■ **TASK INSTRUCTIONS**
What you return should match the material below line for line, except that no image appears in it.

■ **DATASET CONTENT**
____________________

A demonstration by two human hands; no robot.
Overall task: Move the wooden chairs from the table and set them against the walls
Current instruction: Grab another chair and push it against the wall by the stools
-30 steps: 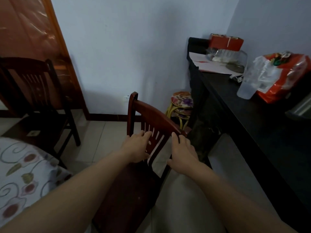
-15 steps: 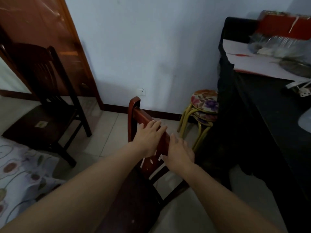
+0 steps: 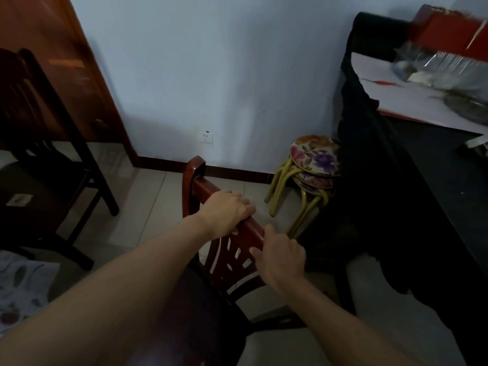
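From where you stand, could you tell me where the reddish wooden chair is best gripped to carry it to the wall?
Grip the top rail of the reddish chair from the seat side, as the left hand and right hand do: its backrest faces away toward the wall.

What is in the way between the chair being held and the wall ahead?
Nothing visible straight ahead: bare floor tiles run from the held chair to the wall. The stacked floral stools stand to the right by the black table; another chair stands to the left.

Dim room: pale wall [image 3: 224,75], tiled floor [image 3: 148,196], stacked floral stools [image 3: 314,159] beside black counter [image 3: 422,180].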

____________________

■ **RESULT FOR THIS EXERCISE**
A demonstration by two human hands; no robot.
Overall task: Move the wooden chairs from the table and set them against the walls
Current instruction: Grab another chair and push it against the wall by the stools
-30 steps: 
-15 steps: 
+0 steps: 
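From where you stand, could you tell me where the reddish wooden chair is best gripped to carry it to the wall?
Grip the top rail of the reddish chair from the seat side, as the left hand and right hand do: its backrest faces away toward the wall.

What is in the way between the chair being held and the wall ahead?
Nothing visible straight ahead: bare floor tiles run from the held chair to the wall. The stacked floral stools stand to the right by the black table; another chair stands to the left.

Dim room: pale wall [image 3: 224,75], tiled floor [image 3: 148,196], stacked floral stools [image 3: 314,159] beside black counter [image 3: 422,180].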

The response is now finished.